Die Autos können von den Standorten aus stunden- oder auch tageweise geliehen werden. „Durch die Kooperation mit dem DB-Partner ,Flinkster‘ sogar bundesweit“, erklärt der Ford-Chef. Nach der Nutzung wird das Auto wieder am ursprünglichen Standort abgestellt. „Der Parkplatz wird in der Zeit freigehalten, eine Parkmöglichkeit ist damit gesichert.“ Hierbei handelt es sich um das stationäre Carsharing.

Doch neben diesem Verfahren gibt es zwei weitere Varianten des Carsharings. Ein stationsunabhängiges Carsharing wird durch die sogenannten „Freefloating-Angebote“ ermöglicht. Dabei suchen Kunden via GPS auf dem Smartphone ein Auto in der Nähe, steigen ein – und stellen es ab, wo sie wollen. Jedoch ist die Stadt in feste Zonen unterteilt, innerhalb dieses Gebietes verteilen sich die Autos durch die Fahrten der Kunden von selbst. Dieses Prinzip geht jedoch meist nur in Großstädten auf.
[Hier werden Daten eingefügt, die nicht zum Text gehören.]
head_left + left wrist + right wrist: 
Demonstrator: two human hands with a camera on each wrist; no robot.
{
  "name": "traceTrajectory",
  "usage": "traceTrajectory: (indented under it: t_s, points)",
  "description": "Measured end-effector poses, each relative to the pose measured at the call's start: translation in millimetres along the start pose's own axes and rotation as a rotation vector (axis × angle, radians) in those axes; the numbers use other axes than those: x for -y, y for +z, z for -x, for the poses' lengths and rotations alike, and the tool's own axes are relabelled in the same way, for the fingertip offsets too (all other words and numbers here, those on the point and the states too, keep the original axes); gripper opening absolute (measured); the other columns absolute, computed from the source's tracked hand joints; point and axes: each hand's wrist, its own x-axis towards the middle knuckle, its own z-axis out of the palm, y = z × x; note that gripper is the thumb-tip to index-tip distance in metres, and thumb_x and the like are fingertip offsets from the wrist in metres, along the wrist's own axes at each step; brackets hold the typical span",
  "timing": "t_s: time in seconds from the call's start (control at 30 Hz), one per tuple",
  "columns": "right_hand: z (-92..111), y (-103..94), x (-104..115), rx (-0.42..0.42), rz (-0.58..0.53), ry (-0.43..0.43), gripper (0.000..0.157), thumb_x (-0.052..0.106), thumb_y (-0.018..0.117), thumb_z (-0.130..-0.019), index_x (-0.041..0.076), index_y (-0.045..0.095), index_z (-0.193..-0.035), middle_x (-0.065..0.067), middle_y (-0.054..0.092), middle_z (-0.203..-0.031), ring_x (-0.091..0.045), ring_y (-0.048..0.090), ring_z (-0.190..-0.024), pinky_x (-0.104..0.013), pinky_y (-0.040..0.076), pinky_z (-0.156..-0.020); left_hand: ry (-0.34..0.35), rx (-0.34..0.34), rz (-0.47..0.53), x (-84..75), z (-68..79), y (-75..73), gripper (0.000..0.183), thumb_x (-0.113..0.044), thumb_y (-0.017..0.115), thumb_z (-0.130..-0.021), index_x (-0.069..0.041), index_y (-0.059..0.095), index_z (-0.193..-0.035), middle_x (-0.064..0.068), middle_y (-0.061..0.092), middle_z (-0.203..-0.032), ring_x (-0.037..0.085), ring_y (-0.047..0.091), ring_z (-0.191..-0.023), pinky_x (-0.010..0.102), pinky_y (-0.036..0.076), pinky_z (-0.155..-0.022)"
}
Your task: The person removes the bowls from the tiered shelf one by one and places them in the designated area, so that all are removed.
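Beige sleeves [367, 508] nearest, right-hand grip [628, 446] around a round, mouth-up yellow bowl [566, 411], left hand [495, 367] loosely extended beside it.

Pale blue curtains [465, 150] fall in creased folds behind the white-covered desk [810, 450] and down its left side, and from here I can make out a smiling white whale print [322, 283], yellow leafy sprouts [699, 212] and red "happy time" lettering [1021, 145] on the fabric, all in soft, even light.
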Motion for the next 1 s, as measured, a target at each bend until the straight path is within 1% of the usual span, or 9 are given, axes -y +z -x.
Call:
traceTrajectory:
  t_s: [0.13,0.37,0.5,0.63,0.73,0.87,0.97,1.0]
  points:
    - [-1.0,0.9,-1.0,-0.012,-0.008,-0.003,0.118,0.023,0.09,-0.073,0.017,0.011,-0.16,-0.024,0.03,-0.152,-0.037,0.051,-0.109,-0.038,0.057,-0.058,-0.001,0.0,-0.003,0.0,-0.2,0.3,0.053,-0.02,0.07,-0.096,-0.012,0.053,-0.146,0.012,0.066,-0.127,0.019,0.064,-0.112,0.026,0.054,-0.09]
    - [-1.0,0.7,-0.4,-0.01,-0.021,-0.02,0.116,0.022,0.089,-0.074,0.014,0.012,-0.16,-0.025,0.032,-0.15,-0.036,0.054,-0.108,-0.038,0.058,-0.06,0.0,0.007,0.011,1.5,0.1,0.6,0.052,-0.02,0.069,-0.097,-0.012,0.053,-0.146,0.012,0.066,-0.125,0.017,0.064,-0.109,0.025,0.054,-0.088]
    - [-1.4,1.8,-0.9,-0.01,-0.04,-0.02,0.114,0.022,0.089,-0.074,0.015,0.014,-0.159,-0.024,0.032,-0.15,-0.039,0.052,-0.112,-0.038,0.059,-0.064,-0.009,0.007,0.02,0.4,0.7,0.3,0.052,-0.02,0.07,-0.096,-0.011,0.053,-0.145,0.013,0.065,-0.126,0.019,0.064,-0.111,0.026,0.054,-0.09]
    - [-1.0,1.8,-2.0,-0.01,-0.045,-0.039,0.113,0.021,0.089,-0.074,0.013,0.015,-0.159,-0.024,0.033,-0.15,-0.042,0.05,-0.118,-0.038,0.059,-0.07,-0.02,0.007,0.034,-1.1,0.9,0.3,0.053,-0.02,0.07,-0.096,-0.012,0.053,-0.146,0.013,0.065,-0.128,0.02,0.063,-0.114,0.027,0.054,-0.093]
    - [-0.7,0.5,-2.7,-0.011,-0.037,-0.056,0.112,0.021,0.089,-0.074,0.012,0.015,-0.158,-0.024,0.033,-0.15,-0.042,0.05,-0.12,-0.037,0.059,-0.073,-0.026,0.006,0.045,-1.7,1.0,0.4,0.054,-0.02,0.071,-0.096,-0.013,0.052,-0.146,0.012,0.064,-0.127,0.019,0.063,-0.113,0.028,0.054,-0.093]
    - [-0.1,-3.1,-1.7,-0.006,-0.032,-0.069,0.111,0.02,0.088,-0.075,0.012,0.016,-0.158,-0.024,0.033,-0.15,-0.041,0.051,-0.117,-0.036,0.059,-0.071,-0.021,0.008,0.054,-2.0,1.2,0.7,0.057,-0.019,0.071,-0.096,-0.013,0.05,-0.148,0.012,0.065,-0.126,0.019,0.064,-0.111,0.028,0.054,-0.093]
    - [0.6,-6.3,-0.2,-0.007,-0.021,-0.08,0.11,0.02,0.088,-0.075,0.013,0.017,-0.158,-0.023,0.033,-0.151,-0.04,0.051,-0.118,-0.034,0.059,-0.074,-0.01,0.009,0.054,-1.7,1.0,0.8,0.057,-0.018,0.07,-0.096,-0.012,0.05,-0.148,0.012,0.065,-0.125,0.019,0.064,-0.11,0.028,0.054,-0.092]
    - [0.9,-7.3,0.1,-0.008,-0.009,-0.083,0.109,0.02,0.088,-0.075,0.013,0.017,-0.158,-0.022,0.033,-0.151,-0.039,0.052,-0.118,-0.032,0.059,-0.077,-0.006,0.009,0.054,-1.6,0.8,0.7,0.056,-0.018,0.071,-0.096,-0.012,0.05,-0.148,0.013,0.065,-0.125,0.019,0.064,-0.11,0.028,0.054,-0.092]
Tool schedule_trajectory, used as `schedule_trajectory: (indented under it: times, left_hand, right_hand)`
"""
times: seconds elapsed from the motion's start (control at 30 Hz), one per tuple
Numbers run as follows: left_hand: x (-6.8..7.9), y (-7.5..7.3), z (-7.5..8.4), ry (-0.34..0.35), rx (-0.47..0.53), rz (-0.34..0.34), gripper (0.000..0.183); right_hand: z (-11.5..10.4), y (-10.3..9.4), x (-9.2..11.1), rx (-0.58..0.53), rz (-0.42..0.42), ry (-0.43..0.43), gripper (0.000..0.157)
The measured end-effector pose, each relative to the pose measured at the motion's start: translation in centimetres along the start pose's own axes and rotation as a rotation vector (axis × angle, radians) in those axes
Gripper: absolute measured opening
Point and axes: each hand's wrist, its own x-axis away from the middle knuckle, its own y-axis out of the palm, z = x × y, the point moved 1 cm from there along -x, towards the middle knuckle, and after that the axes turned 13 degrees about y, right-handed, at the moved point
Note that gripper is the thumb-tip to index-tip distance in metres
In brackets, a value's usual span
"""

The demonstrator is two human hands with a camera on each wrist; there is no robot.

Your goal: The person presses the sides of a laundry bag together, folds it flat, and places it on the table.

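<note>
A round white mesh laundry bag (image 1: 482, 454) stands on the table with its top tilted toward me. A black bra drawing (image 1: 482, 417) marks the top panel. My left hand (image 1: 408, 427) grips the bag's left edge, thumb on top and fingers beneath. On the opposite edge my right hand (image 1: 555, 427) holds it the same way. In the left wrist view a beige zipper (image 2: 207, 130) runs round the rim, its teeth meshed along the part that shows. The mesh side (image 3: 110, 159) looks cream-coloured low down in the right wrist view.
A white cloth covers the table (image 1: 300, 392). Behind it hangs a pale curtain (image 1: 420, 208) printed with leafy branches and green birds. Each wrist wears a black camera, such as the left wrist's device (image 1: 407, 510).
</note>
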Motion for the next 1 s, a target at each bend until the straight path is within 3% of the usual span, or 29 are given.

Ein Modell, das auch in Celle angeboten wird, ist das private Carsharing. Die Plattform „Drivy“, auf der Menschen ihren Privatwagen an Interessierte verleihen können. Wer ein Auto mieten möchte, kann auf der Internetseite nach entsprechenden Angeboten schauen. Über verschiedene Filtereinstellungen kann der Standort, Anmietungszeitraum, Preisspanne oder Fahrzeugtyp und -extras ausgewählt werden. Die Autos im Celler Landkreis liegen in einer Preiskategorie zwischen 16 bis 52 Euro pro Tag.